Task to complete:
Go through the records below line by line and report how many lines include "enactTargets", giving the number only.

Excerpts from a dataset:
%%

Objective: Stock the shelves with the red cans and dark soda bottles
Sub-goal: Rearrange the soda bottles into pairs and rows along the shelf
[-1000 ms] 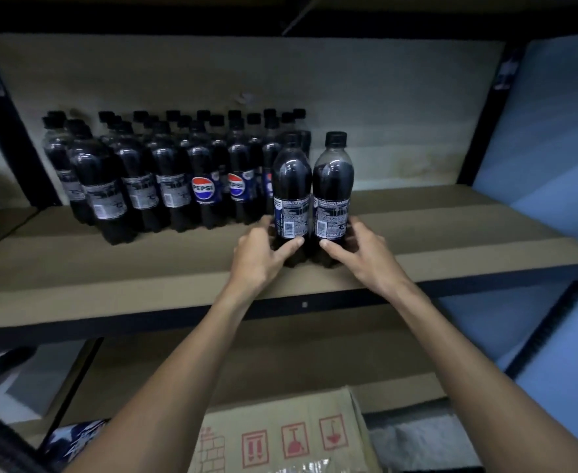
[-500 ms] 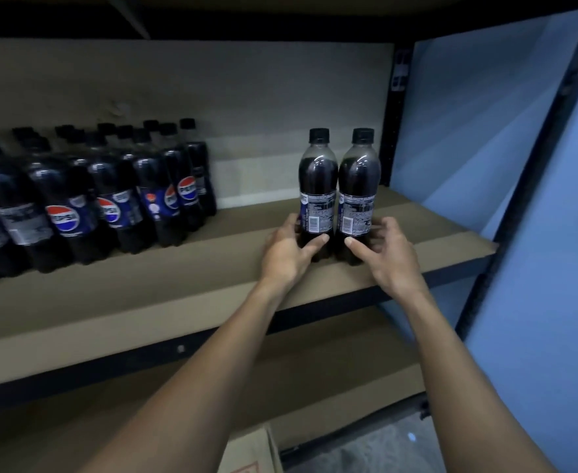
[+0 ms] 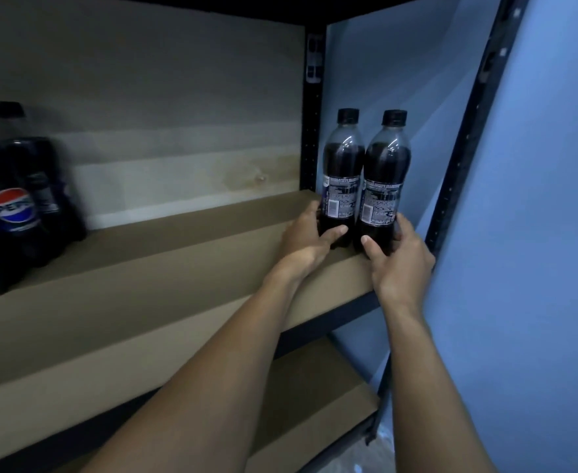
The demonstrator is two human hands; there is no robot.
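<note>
Two dark soda bottles stand upright side by side at the right end of the brown shelf (image 3: 164,268). My left hand (image 3: 306,238) grips the base of the left bottle (image 3: 342,172). My right hand (image 3: 400,257) grips the base of the right bottle (image 3: 387,179). The bottles touch each other, with their back labels toward me. A group of dark Pepsi bottles (image 3: 18,206) stands at the far left of the same shelf, blurred. No red cans are in view.
A black upright post (image 3: 309,131) stands just behind the two bottles, and another post (image 3: 464,138) runs along the front right. A blue wall (image 3: 546,233) lies to the right. A lower shelf (image 3: 314,404) shows beneath.
Both hands have slid the two bottles rightward along the shelf, from beside the Pepsi group to the right end near the post. The view has swung right with them.
</note>
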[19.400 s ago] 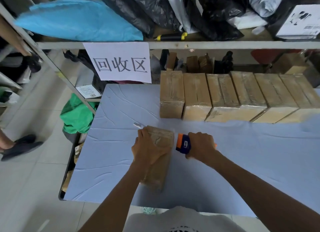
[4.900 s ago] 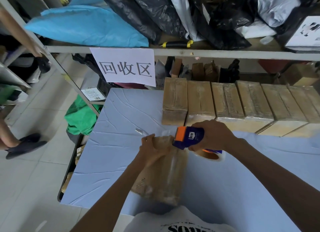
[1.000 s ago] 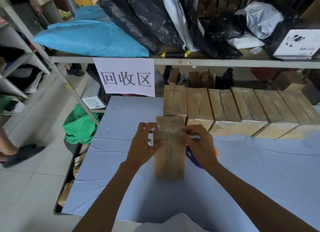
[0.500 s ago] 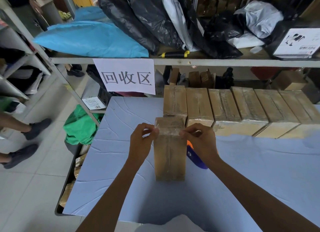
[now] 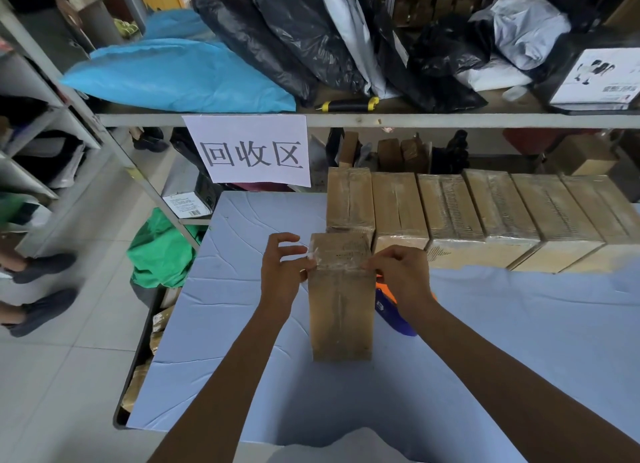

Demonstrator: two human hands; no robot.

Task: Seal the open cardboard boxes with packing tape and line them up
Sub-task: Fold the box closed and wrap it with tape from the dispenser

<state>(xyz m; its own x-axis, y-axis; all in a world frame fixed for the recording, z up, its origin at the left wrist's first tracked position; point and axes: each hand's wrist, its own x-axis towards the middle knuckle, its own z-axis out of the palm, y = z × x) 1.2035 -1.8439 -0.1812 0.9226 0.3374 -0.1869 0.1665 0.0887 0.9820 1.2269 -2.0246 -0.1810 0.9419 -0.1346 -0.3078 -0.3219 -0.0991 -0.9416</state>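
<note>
A closed cardboard box (image 5: pixel 341 310) lies lengthwise on the blue table cloth (image 5: pixel 502 341), its far end just in front of the leftmost box of the sealed row (image 5: pixel 485 217). A strip of clear packing tape (image 5: pixel 337 263) stretches across the box's top near the far end. My left hand (image 5: pixel 282 275) pinches the tape's left end at the box's left edge. My right hand (image 5: pixel 398 277) pinches the right end at the right edge. The orange and blue tape dispenser (image 5: pixel 393 315) lies on the cloth just right of the box, partly hidden by my right wrist.
A shelf (image 5: pixel 415 120) with black, grey and blue bags hangs over the table's back, with a white paper sign (image 5: pixel 251 149) below it. A green bag (image 5: pixel 159 251) sits on the floor left of the table. A person's feet (image 5: pixel 38 289) stand at far left.
The strip of tape now lies lower across the box top, with both hands at the box's side edges. A person's feet stepped into view at the left.
</note>
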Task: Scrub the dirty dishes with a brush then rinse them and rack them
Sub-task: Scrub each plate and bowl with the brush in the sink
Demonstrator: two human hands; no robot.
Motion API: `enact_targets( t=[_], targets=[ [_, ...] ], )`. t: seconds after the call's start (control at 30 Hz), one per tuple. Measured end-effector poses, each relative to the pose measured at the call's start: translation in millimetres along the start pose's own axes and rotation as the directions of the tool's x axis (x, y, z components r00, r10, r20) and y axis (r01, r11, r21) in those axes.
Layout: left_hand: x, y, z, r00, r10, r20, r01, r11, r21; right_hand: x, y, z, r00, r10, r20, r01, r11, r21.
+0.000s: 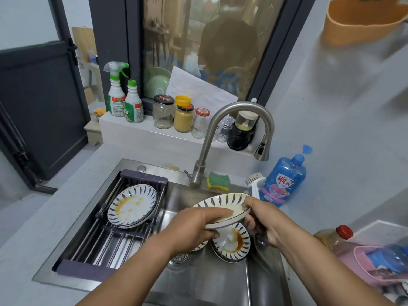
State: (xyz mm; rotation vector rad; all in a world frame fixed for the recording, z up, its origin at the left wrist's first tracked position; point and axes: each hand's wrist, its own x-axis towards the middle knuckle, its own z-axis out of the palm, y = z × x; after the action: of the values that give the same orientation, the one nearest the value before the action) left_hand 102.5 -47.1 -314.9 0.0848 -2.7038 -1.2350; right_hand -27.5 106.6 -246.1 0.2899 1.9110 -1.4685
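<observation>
Both my hands hold one dirty white plate with blue rim marks (pixel 223 202) above the sink. My left hand (pixel 194 226) grips its near edge, thumb on top and fingers under. My right hand (pixel 262 217) grips its right edge. Below it, in the sink basin (pixel 198 281), lies a stack of stained plates (pixel 234 246). More stained plates (pixel 132 206) lean on the dark roll-up rack (pixel 106 237) across the sink's left half. A white scrub brush (pixel 256 182) lies behind the sink, beside the blue bottle.
A curved steel tap (pixel 242 109) arches over the sink. A green and yellow sponge (pixel 218 181) and a blue soap bottle (pixel 284 180) sit behind it. Jars and spray bottles (pixel 123 100) line the sill. An oil bottle (pixel 335 237) and pink basket (pixel 375 268) stand right.
</observation>
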Motion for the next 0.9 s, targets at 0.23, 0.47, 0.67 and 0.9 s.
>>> enact_targets(
  t=[0.23, 0.47, 0.67, 0.9],
  targets=[
    [8, -8, 6, 0.957, -0.276, -0.089, 0.213, 0.879, -0.426, -26, -28, -10, 0.975, -0.174, 0.14, 0.216, 0.89, -0.402],
    [13, -20, 3, 0.908, -0.416, -0.042, 0.226, 0.573, -0.788, -85, -26, -27, 0.733, -0.412, 0.542, 0.504, -0.208, -0.839],
    [13, -21, 6, 0.905, -0.424, -0.044, 0.204, 0.521, -0.829, -76, -26, -34, 0.717, -0.424, 0.554, 0.39, -0.415, -0.822],
    [10, -23, 4, 0.915, -0.4, -0.039, 0.225, 0.59, -0.775, -71, -40, -48, 0.769, -0.399, 0.499, 0.412, -0.288, -0.864]
  ],
)
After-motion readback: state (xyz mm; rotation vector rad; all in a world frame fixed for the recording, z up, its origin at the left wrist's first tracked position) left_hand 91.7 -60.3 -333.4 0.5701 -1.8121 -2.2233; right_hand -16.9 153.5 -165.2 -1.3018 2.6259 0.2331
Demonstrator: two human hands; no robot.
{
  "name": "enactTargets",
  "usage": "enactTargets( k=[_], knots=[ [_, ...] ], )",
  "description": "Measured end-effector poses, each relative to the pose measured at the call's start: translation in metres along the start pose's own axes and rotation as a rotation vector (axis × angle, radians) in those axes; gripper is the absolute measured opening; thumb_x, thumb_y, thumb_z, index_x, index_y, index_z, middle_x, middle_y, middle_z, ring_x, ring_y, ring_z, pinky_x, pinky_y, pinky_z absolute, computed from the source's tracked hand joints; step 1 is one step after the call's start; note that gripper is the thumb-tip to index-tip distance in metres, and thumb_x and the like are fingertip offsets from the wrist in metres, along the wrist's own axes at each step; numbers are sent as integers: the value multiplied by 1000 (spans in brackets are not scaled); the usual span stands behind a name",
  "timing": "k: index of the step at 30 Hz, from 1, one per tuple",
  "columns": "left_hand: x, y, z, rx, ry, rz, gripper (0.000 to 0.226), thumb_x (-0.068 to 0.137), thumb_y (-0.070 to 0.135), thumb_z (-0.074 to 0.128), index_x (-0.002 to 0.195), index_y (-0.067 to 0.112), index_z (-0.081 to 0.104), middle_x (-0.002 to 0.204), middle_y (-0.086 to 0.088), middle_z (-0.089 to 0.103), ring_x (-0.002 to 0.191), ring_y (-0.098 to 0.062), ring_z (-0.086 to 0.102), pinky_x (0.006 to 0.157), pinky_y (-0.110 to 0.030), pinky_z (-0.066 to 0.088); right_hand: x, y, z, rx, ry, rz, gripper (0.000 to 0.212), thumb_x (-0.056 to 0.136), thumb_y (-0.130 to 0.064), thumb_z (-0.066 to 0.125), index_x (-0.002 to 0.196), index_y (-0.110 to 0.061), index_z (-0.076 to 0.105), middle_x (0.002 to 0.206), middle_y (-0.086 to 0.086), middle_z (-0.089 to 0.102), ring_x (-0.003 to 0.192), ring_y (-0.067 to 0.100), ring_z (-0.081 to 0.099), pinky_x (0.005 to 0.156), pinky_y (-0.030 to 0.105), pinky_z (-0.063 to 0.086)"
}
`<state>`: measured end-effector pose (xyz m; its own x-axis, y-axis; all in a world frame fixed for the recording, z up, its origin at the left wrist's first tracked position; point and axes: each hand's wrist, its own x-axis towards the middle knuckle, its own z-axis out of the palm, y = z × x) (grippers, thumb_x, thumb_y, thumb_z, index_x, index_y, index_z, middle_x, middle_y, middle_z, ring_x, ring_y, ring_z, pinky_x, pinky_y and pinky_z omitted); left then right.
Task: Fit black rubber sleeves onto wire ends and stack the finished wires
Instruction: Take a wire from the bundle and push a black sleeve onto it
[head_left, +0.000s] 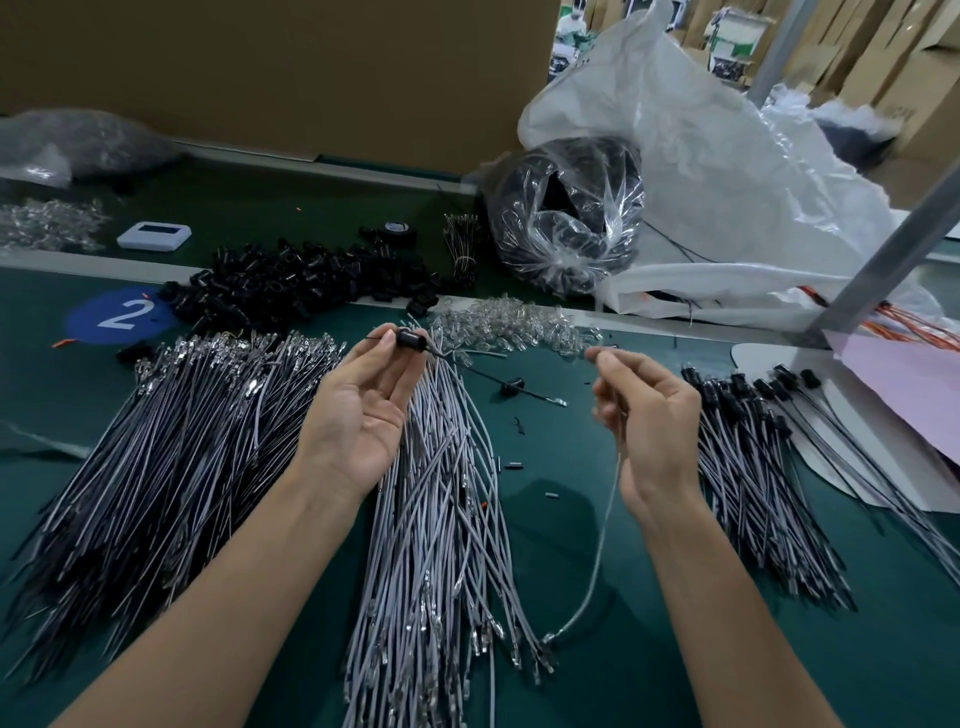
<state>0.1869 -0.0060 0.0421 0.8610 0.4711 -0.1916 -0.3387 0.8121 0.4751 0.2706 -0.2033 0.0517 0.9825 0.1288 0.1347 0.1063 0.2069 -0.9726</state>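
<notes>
My left hand (358, 405) is palm up and pinches a black rubber sleeve (410, 339) between thumb and fingertips, with a thin black wire through it. My right hand (649, 415) pinches the top end of a grey wire (602, 551) that hangs down to the green table (571, 499). Between my hands lies a pile of grey wires (441, 519). A larger bundle of wires (171, 447) lies to the left. Finished wires with black sleeves (748, 447) are stacked to the right. Loose black sleeves (306, 280) are heaped behind.
A clear heap of small plastic parts (514, 325) lies past my hands. One sleeved black wire (519, 387) lies alone on the table. A plastic bag of black parts (566, 218), a big white bag (727, 171), a metal post (893, 254) and pink paper (904, 384) crowd the right.
</notes>
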Motion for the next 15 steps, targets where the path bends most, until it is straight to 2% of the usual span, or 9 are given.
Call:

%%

Task result:
2